Consumers in the U.S. are increasingly hesitant to purchase sodas, influenced by the rise of weight loss drugs and non-alcoholic beverages. Despite this trend, Coca-Cola reported strong earnings for the second quarter, benefiting from high global demand for its products, which led the company to raise its full-year forecast.
Coca-Cola’s CEO, James Quincey, expressed optimism about the company’s performance, stating that the second-quarter results reflected solid growth in both revenue and operating income amidst a rapidly changing market.
However, the company experienced a 1% decline in volume sales in North America. Quincey attributed this drop to reduced purchases in away-from-home channels, encompassing water, sports drinks, coffee, tea, and sodas. This decline was somewhat mitigated by strong sales of Fairlife milk and positive retail performance of Coke, which ranked among the top in sales growth.

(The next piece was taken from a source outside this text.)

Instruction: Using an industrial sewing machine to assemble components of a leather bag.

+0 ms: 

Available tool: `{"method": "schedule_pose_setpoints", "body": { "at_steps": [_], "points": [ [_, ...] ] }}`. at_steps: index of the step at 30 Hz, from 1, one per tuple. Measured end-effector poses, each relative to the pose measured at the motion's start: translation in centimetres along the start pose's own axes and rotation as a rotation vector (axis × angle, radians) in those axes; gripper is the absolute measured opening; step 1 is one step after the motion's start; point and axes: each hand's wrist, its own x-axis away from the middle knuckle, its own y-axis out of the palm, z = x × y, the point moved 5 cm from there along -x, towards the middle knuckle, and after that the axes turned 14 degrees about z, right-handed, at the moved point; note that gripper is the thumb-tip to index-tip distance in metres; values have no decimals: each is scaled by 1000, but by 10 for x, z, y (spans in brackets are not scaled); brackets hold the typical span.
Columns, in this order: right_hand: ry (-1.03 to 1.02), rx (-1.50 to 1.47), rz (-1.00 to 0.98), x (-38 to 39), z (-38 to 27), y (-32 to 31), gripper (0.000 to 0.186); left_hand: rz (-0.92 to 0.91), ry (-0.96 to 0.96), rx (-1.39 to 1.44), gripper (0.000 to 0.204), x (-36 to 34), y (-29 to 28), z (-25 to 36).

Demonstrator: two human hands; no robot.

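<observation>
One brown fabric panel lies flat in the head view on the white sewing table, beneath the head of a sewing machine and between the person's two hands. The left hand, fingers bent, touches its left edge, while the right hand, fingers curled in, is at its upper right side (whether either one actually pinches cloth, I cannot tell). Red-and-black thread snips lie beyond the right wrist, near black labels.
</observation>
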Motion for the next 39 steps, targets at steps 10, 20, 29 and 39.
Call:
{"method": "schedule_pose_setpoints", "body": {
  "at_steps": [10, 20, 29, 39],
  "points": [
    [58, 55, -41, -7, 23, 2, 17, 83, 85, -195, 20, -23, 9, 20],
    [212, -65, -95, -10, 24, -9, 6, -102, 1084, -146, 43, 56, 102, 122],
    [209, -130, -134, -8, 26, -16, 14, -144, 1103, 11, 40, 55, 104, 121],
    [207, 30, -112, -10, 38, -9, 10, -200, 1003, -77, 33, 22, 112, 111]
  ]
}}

To address the sales slump, Coca-Cola is collaborating with fast-food chains to include its sodas in combo meals, especially working with McDonald’s to enhance the value of its $5 meal deal that includes a soft drink.
Overall, Coca-Cola exceeded analysts’ expectations with second-quarter revenues of $12.4 billion, amounting to about $0.84 per share, surpassing the anticipated $11.76 billion and $0.81 per share.
The company has revised its forecast for organic revenue growth to a range of 9% to 10%, up from the earlier estimate of 8% to 9%.
Similarly, Pepsi has faced challenges in capturing the interest of U.S. consumers who are shifting towards weight-loss oriented and healthier options. In early July, Pepsi attributed its disappointing second-quarter results to a series of product recalls.